The importance of the written diaries of the women of the anglophone community, who visited Macau of the nineteenth-century, was one of the topics of the International Conference on Memorialist Discourses and the Building of History being held from October 25 until today at the University of Macau (UM).
On the topic Rogério Puga, a scholar from the New University of Lisbon with an extensive history of work on the anglophone presence in the region, addressed the importance of such written documents in obtaining a “more clear picture” of what Macau was like during that era.
In a presentation focused mostly on the journal of Caroline H. Butler Laing (1837), Puga highlighted the importance of Laing’s journal and other records from the English speaking community. He said that those records were mostly written by women that had travelled to accompany their husbands (businessmen) or for health reasons. Since it was not possible for women to enter China in those days, they established their homes in Macau, often bringing along children.

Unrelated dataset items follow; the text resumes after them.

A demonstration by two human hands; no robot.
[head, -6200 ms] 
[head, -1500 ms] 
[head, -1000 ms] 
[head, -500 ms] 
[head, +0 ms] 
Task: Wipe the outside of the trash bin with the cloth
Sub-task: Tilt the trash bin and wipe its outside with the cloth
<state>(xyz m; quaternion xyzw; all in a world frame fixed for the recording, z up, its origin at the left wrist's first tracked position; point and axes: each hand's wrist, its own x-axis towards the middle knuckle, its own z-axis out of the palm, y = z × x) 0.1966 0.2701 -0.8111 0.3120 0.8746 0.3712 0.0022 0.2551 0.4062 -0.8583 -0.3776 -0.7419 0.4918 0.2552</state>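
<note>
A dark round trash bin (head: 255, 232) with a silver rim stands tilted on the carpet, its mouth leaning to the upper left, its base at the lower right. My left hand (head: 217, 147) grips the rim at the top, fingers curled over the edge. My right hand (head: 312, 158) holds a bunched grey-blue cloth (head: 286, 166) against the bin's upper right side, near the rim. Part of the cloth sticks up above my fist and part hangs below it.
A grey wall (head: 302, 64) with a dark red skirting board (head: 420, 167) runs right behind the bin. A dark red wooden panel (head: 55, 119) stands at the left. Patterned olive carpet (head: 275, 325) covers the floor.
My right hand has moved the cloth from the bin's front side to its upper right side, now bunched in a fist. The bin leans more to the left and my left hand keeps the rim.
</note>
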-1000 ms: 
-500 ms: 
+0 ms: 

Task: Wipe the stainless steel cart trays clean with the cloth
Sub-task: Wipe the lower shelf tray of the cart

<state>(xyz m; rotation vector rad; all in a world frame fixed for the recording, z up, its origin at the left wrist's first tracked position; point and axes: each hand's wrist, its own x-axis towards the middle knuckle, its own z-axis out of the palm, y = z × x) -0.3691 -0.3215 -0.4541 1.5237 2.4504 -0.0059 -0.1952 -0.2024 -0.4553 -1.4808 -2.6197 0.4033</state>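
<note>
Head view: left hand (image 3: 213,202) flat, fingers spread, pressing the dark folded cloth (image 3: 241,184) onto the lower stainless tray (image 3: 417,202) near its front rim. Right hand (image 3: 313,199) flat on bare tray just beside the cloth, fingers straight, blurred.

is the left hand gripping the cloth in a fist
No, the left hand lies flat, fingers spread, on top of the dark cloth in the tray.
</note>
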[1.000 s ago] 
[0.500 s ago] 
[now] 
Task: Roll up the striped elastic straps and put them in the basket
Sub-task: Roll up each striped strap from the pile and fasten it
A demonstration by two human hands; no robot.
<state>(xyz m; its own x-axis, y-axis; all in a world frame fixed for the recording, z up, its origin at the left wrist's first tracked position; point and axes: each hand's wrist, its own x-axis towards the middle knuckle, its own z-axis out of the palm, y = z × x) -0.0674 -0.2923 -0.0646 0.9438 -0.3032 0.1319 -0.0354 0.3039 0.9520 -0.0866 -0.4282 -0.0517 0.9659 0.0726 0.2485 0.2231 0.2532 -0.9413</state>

Puga said that “females have a different look over things than males and they were spending much time in the city mostly alone and without means of communicating to others,” which often led them to pay attention to many things that others would not notice and write about these everyday occurrences in their journals that they would then send back home to the family members.
On another important point, Puga mentioned, “these women were mostly American, New Yorkers or Boston residents and Protestants what led often to the descriptions of any events in the city as ‘exotic’; either these were Portuguese-catholic processions or Chinese cultural events.”
According to the scholar’s research these “travelling women” also had the clear notion that they were pioneers of world travel. That fact also contributed to their motivation to keep writing their journals and sending them back to be read by their families but also by other people who had access to these reports of what China and especially Macau would look like.
“These women, contrary to what was originally thought, were not housewives. They were very active and while the husbands were away in mainland for some periods of time, they were the companies’ only representatives and would handle all the business,” Puga mentioned.
In the particular case of Caroline Laing, her journal becomes a particularly special document due to its last section and the way that she acknowledges that “she doesn’t know China because her contacts were limited to only a few people” and especially because she decided to write complete descriptions of what it was like to live in Macau during a typical day of her life. She added a large number of details that led the researchers to find fact that would not have been possible to discover in any other way, for example, many aspects related to the cultural life and the fact that operas, concerts and theatre performances were held, as well as the establishment of a library and a museum in the third decade of the 1800’s.
“[These are] things that were never present in any Portuguese written documents,” he concluded.
New generation of bilingual researchers should ‘unveil’ local history
In response to an open question from a member of the audience during the discussion session under the topic of the “Memories of old Macau,” the panel of scholars and conference speakers avidly supported locals taking a stronger interest in Macanese history.
Mario Lugarinho, Marta Pinto and Rogério Puga agreed that the new generation of university students and researchers, and especially the ones who can read and speak in Chinese and Portuguese languages “have the important task to discover more about the history of the territory in its different perspectives.”
The question from the audience was focused on the fact that generally in research and tertiary studies, historical facts are always addressed in a “colonialist” perspective or from a perspective of a “passers-by”, and are often missing a “local perspective” about how the locals would have seen the same events.
The debate occurred during the discussion panel of Session 5 of the International Conference on Memorialist Discourses and the Building of History held yesterday afternoon at the University of Macau.
During the session, Lugarinho addressed the history topics: the 1848 murder of Ferreira do Amaral, Portuguese governor of the territory , based on new perspectives and namely the point of view of the killer in “Assassin” (2015) by Joe Tang and a biographical work by Lia Ferreira do Amaral, her ancestor, published in 1942.
Previously on the session, Pinto had spoken about the work of Wenceslau de Moraes and the Memories of the place, which uses the place commonly known as “Camoes Cave” to express feelings and thoughts on the territory and on his perspective of China in a broader sense.
Rogério Puga presented a paper on the importance of Diary Writing as a Performative Process for the Construction of Personal and Collective Memories based on the journal of Caroline H Butler Laing (1837) that details her life in Macau during the years of 1836 and 1837.